■ **Problem to work on**:
Produce word for word the lines of the data below running from the one that has "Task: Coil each" to the one that has "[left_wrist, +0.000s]", inclusive, and no others.
⁂
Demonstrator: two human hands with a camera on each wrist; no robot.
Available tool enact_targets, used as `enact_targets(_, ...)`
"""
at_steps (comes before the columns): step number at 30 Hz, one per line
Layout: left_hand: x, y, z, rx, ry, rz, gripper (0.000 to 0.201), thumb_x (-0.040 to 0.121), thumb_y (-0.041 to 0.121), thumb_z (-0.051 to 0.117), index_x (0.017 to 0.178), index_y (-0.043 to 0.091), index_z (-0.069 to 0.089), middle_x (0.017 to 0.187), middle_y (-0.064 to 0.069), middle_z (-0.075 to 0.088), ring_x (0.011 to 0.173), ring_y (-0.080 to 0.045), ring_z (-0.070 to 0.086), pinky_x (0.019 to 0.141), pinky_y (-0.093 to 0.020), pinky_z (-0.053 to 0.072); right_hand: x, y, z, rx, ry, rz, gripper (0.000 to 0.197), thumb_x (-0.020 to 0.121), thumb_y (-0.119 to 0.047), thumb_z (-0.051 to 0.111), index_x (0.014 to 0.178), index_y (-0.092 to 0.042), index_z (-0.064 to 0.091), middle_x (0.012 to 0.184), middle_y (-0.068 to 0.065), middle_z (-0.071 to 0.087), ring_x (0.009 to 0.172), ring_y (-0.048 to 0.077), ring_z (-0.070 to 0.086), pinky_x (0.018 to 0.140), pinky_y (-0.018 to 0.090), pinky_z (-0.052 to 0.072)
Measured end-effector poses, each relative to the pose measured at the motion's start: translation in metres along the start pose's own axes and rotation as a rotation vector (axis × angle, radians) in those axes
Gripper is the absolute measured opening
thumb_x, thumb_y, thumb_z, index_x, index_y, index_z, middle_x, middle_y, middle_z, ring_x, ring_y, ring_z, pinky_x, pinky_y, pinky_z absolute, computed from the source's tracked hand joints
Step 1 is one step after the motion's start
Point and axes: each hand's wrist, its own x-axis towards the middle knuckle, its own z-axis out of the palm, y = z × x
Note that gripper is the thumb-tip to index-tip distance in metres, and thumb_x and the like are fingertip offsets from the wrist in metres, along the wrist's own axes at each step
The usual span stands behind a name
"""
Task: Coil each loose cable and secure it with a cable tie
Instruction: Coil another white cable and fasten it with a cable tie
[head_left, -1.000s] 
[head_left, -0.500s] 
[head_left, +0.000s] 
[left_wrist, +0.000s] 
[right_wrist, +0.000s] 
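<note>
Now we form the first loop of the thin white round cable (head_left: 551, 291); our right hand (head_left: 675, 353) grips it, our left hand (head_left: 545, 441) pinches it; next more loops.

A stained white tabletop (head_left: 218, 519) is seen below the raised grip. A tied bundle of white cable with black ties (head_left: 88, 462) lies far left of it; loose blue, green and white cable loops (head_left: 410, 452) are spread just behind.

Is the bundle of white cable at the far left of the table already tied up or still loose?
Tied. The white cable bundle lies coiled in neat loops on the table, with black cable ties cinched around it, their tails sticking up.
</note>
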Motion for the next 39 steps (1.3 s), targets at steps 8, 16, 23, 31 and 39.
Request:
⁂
■ **Written solution**:
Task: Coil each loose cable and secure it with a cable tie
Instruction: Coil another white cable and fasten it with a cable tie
[head_left, -1.000s] 
[head_left, -0.500s] 
[head_left, +0.000s] 
[left_wrist, +0.000s] 

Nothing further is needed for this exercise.